The problems usually aren't with Holacracy itself but are a result of it. For example, one of the problems the organizations has at the moment is with remuneration. Without job titles, it’s very hard to apply the compensation to an employee. Without a hierarchy, it's hard for an employee to get a proper incentive. Even if building your own solution stay up to you, you may use Holacracry to clearly organize the specific work about compensations; setting a specific project, creating roles and adding relevant accountabilities for ongoing needs, editing policies. Everyone is bringing a unique value to the organization and the compensation must reflect that value brought. There needs to have a system in place, where each partner could assess their value compared to others and assess the accuracy of such assessment. It is based on the agility principles that humans are very good when comparing two things, hopefully, it’s an apple to apple comparison; not about apple to orange comparison.

There are two types of tensions: operational and governance tensions in practicing Holacracy, how to handle them? There are specific processes to deal with these two types of tensions. Governance tensions are tensions related to the clarity of roles and policies of the circle. it's the tension you have when it is not clear who has to do what or how things are supposed to be done. This type of tension is resolved in the circle governance meeting. Operational tensions are tensions related to the decisions or actions of roles, it is clear already who has to do what, you just need them to do it. This type of tension is resolved in a tactical meeting or directly from role to role. Processing of a tension that results in a request of a project from another role happens in tactical (operational) meeting, or directly to the person filling that role. If there is no confusion about who can do what, then there is no need to have a governance meeting for it. As to how circles can create work for roles outside of their circle: the whole organization is linked via double links. Tactical or governance tensions are brought to higher circles by the rep links and down to lower circles by the lead links. Using these double links, a role can have a tension resolved anywhere in the organization. defining or agreeing to work on projects is separate from the prioritization. There are many levers for prioritization, including each individual making that decision, being required to give transparency into your priorities, and align to circle priorities. One useful distinction is that because you prioritize work separately from taking it on, it allows you to be able to take on more work and then decide if it is important or not, rather than always responding to the latest thing or always dropping the latest thing because people are always busy. Anyone can define a project at any time, but it doesn't necessarily give you more people or funds either, so it is safe for everyone to be deciding what work makes sense to them.


Under Holacracy structure, how to handle workplace conflict. What people's anecdotal experience is, around how alternative management structures fare in terms of workplace health and safety complaints about workplace stress and bullying. How Holacracy deals with the legislative environment that gives employees access to external complaint resolution. Whether external investigators, or legislators, can handle alternative management, or how to set and follow the rules to manage the conflict issues. Opening up the tensions should mean things can be resolved, but does the system understand alternative management? Does it lower the stats?

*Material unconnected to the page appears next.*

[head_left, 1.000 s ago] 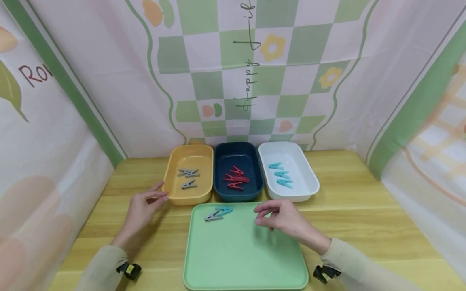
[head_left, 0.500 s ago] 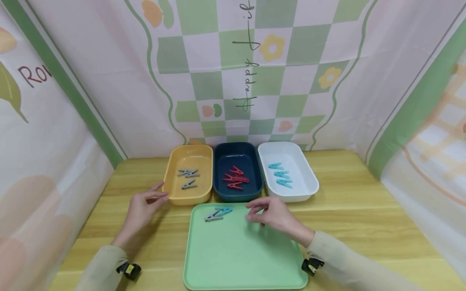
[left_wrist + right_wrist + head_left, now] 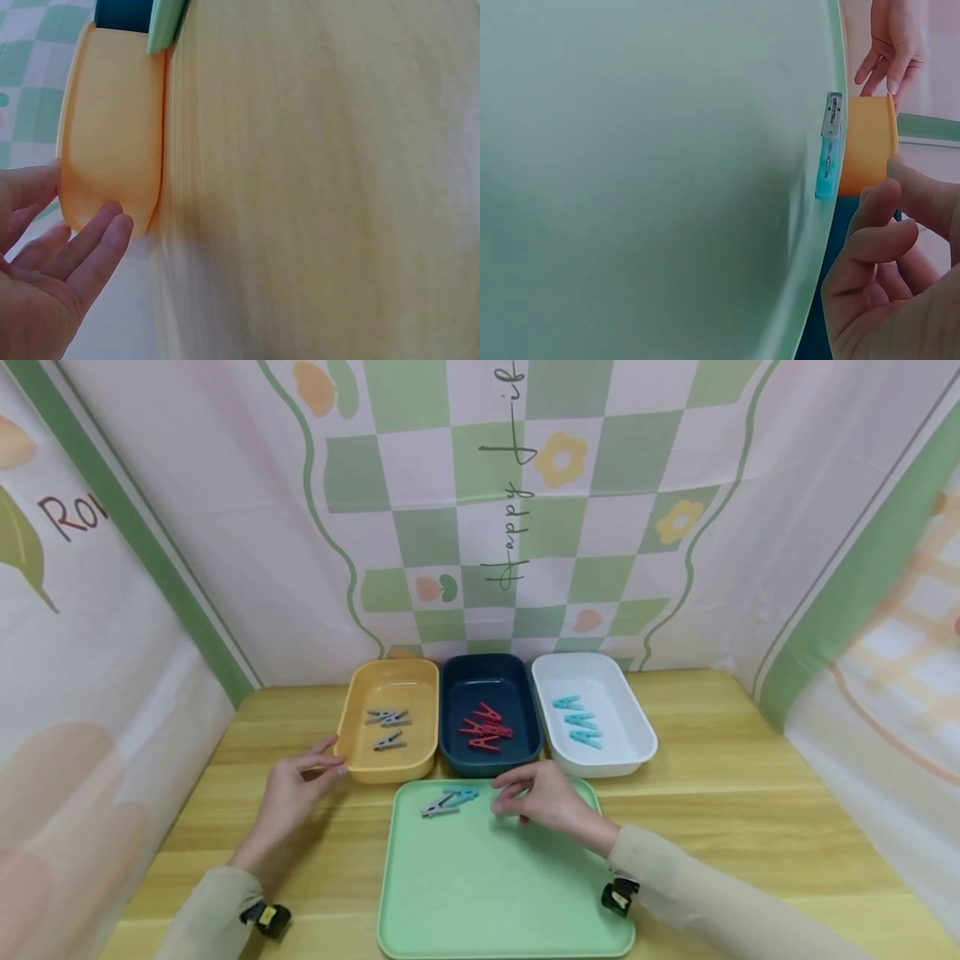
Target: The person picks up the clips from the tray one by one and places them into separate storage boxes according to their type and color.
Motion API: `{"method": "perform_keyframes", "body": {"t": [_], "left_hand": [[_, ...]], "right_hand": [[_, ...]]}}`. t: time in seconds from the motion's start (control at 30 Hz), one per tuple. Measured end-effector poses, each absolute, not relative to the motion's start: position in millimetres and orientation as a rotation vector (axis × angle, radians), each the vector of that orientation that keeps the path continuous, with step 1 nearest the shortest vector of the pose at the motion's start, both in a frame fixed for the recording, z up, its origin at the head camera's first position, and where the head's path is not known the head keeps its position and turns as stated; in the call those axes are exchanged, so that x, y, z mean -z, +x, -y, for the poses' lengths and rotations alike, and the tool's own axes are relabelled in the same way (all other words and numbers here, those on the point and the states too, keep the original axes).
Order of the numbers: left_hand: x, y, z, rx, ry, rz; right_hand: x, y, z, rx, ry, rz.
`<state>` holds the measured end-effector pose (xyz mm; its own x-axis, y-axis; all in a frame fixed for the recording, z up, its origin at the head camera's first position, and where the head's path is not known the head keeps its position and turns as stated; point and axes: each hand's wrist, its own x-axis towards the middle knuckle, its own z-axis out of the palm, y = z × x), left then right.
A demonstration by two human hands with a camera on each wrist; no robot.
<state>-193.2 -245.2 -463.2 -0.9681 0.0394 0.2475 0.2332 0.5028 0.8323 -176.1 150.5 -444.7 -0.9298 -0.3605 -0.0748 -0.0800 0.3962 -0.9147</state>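
Note:
My left hand (image 3: 292, 793) touches the near left corner of the yellow tray (image 3: 386, 773) with loosely extended fingers, also seen in the left wrist view. Above the far part of the green tray (image 3: 502, 893) hovers my right hand (image 3: 543, 797), fingers loosely bent and holding nothing. Just left of its fingertips, a grey clothespin (image 3: 439, 807) and a turquoise clothespin (image 3: 463, 795) lie together on the green tray. In the right wrist view the grey clothespin (image 3: 832, 114) and turquoise clothespin (image 3: 827, 169) line up near the tray's edge, apart from the fingers.
Several grey clothespins (image 3: 390, 741) lie in the yellow tray. Beside it, a dark blue tray (image 3: 491, 767) holds several red clothespins (image 3: 486, 727). A white tray (image 3: 622, 702) with turquoise clothespins (image 3: 581, 720) stands to the right. A patterned cloth (image 3: 487, 535) hangs behind the wooden table (image 3: 750, 793).
My right hand has moved left over the green tray, closer to the two clothespins there. My left hand stays at the yellow tray's corner.

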Motion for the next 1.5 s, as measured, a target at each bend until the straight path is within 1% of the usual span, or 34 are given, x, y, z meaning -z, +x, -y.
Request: {"method": "perform_keyframes", "body": {"t": [0.23, 0.5, 1.5], "left_hand": [[463.1, -193.0, 244.9, 1.455, -0.217, 2.565], [462.4, -192.6, 244.7, 1.469, -0.209, 2.562], [463.1, -192.2, 245.9, 1.466, -0.219, 2.561]], "right_hand": [[449.8, -181.1, -141.9, 1.512, -0.375, -2.394], [450.9, -183.0, -135.9, 1.507, -0.429, -2.412], [459.5, -189.4, -116.9, 1.420, -0.287, -2.407]]}}
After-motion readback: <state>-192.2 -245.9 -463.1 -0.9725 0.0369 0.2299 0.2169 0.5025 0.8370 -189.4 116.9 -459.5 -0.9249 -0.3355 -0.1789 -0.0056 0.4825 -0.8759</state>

Holacracy is good, but you can not expect every employee to be of a same level of maturity to adapt to it. You need to build the high-mature, and high - collaborative team, before you build the self-management initiative. You can’t overcome all these challenges without trying and failing, but fail fast and fail forward, with the goals to improve organizational agility and harness the culture of learning and innovation. And it is the means to the end - to achieve high performing business result and build high-level business competency.